I silenzi americani

di Claudio Martelli

UN ANNO FA, in un magnifico saggio, lo storico americano Robert Kagan osservava che lo scontro che per un secolo ha animato la politica estera americana – lo scontro tra idealisti e realisti, tra interventisti e isolazionisti – stava sperimentando, con Obama presidente, le conseguenze di una vertiginosa fuga dalla realtà che non è fatta solo di interessi economici ma anche e soprattutto di sicurezza. Sicurezza che va garantita anche da un razionale uso della forza. Il ritiro dall’Afghanistan e dall’Iraq, l’inazione di fronte allo sfacelo siriano e al diffondersi della guerra santa islamista, le mezze misure contro l’Isis, l’egemonismo grande russo in Ossezia, Georgia, Ucraina hanno già provocato enormi sofferenze a molti popoli e un nuovo disordine mondiale. Certo, Obama, nel por fine alle guerre di George Bush, aderiva alla corrente maggioritaria del popolo americano persuasa che il paese debba farsi i fatti propri e lasciare che gli altri si arrangino. Ma la situazione si è così minacciosamente aggravata da costringerlo a correggere la sua strategia. Per ora molto timidamente.

DAL RIPENSAMENTO imposto dai fatti finora è derivato un uso più frequente dei droni in Mesopotamia e il rinvio del ritiro da Kabul delle truppe americane (e di quelle italiane se Renzi accoglierà la richiesta di Obama che anche i settecento militari italiani restino sul campo). Nello stesso tempo lo ‘storico accordo’ con l’Iran nuclearizzato sembra già impantanato dall’opposizione di Israele e dei repubblicani che ha ridato fiato, contro il mediatore Rouhani, all’ala oltranzista capeggiata dalla guida suprema Khamenei. L’agenda americana di Renzi prevedeva richieste di chiarimenti reciproci. L’alleanza storica tra Italia e Usa, le convenienze diplomatiche e la conferenza stampa comune parlano di un esito eccellente. I fatti ci diranno presto della portata effettiva dei colloqui. Renzi, giustamente, voleva un maggior impegno americano in Libia, anche solo l’impegno a inviare qualche drone (aerei da combattimento senza pilota), ma

OBAMA ha negato che se ne sia parlato. Il nostro premier ha rilanciato la candidatura italiana alla guida di una coalizione pronta anche ad incursioni aeree e a un eventuale blocco navale, ma Obama che si tenne fuori dalla sanguinosa defenestrazione di Gheddafi scatenata alla cieca da Sarkozy, ha negato che se ne sia parlato. Nulla è trapelato circa eventuali chiarimenti chiesti a Renzi in ordine al ruolo dell’Eni in Libia. La settimana scorsa il ‘Wall Street Journal’ non si era limitato a domandare come faccia l’Eni – unica compagnia petrolifera – a produrre gas e petrolio nella Libia devastata dalla guerra: ha fornito anche la sua risposta. Secondo il giornale americano l’Eni avrebbe stabilito accordi con le parti in conflitto, comprese le milizie islamiste. Chissà, forse a Obama è bastata la smentita del portavoce della nostra compagnia.
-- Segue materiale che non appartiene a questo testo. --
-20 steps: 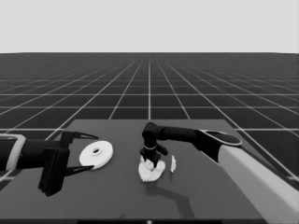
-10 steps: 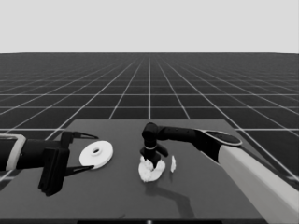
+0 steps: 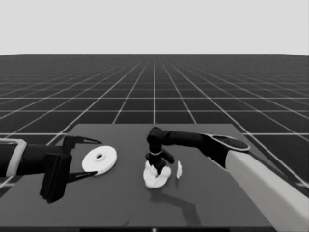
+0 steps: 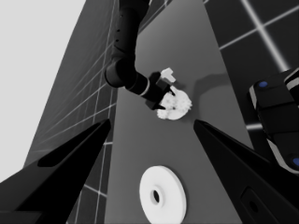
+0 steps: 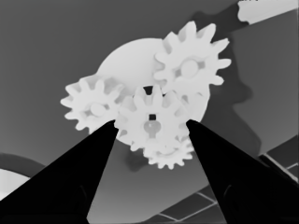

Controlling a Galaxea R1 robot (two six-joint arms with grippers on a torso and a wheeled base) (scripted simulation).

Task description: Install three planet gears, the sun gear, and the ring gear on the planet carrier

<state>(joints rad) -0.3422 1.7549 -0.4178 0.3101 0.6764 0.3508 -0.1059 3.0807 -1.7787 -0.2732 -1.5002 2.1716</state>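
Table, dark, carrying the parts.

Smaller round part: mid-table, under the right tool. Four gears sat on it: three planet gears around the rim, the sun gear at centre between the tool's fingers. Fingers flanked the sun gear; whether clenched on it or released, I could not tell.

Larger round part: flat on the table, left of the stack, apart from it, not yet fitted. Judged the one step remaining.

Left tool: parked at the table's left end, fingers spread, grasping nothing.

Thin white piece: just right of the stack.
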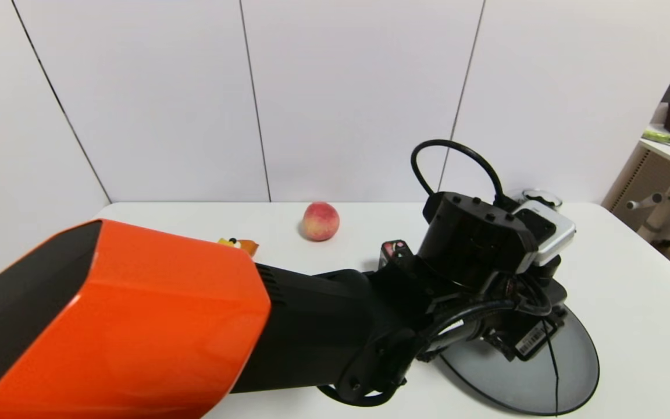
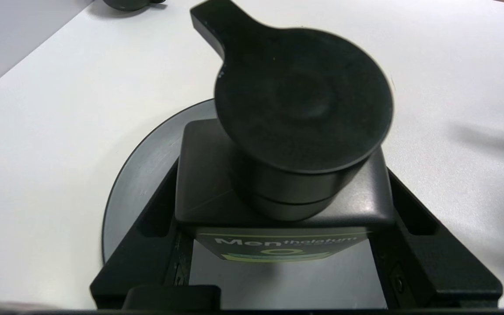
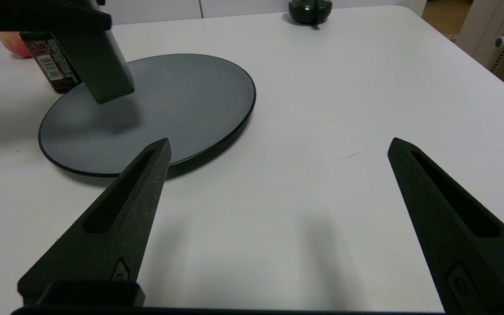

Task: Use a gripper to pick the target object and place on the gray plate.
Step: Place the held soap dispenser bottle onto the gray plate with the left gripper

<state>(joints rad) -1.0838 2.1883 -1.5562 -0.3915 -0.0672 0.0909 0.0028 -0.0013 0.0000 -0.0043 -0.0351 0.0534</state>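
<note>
My left gripper [image 2: 282, 192] is shut on the target object [image 2: 204, 175], a dark charcoal bottle with a black spouted cap and a green label. Its fingers [image 2: 147, 223] clamp both sides of the body. In the right wrist view the bottle [image 3: 105, 65] hangs tilted a little above the gray plate [image 3: 182, 100], with its shadow on the plate. The plate also shows in the left wrist view [image 2: 147, 166] and, partly under the left arm, in the head view [image 1: 544, 378]. My right gripper [image 3: 278, 146] is open and empty, low over the table beside the plate.
A peach [image 1: 320, 221] lies at the back of the table. A small red-black tin [image 3: 53, 65] stands next to the plate's far edge. A glass cup [image 3: 309, 11] stands at the back right. A small orange toy [image 1: 239, 244] lies behind the left arm.
</note>
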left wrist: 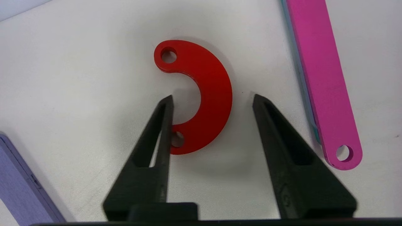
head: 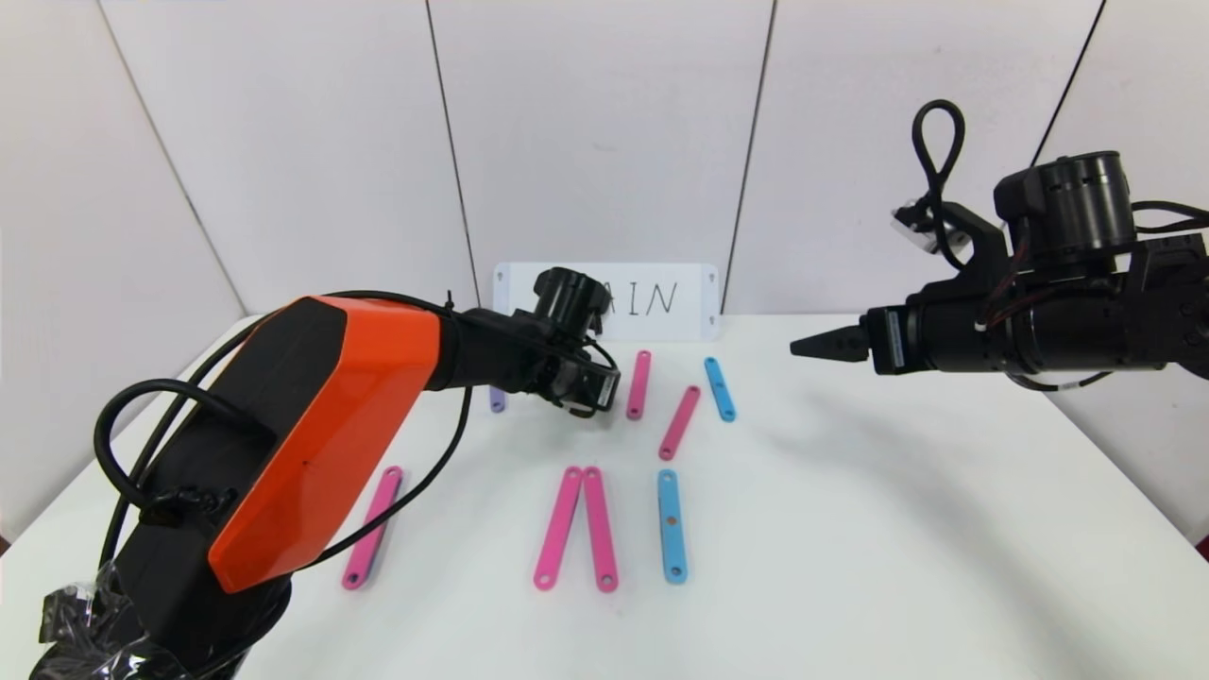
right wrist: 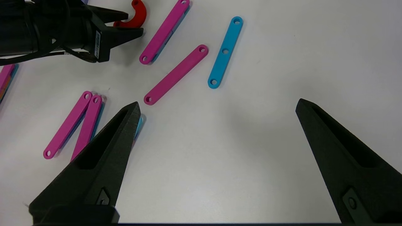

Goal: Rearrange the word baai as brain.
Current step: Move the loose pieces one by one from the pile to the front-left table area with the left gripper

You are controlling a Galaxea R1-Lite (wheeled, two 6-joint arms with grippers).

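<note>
The word's flat pieces lie spread over the white table (head: 897,519). In the front row are a pink strip (head: 373,527), two pink strips (head: 578,529) meeting in a narrow V, and a blue strip (head: 672,525). Behind them lie a pink strip (head: 638,384), a slanted pink strip (head: 679,422), a blue strip (head: 720,388) and a purple strip (head: 497,400). My left gripper (left wrist: 213,96) is low over a red C-shaped curve (left wrist: 210,94). Its jaws are open and straddle the curve; one finger (left wrist: 165,125) touches the curve's near end, the other stands apart. My right gripper (right wrist: 217,103) hovers open and empty at the right.
A white card (head: 652,300) with black handwriting leans on the back wall, partly hidden by my left wrist. The left arm's orange cover (head: 321,425) and cable hide the table's left part. Bare table lies under my right gripper (head: 814,346).
</note>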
INFINE – come aveva previsto questo giornale – anche la molto amichevole visita di Renzi a Putin e l’invito al ‘democratore’ russo a impegnarsi militarmente nel Mediterraneo contro l’Isis terrorista, offrendo in cambio l’impegno italiano a ridurre le sanzioni, è stata oggetto di una secca replica di Obama: le sanzioni restano finché Mosca non rispetterà fino in fondo gli accordi di Minsk. Così Renzi e Gentiloni che le vogliono attenuare prima hanno preferito parlare di economia, incuranti che, dopo più di un anno, il Pil sia calato e il debito cresciuto.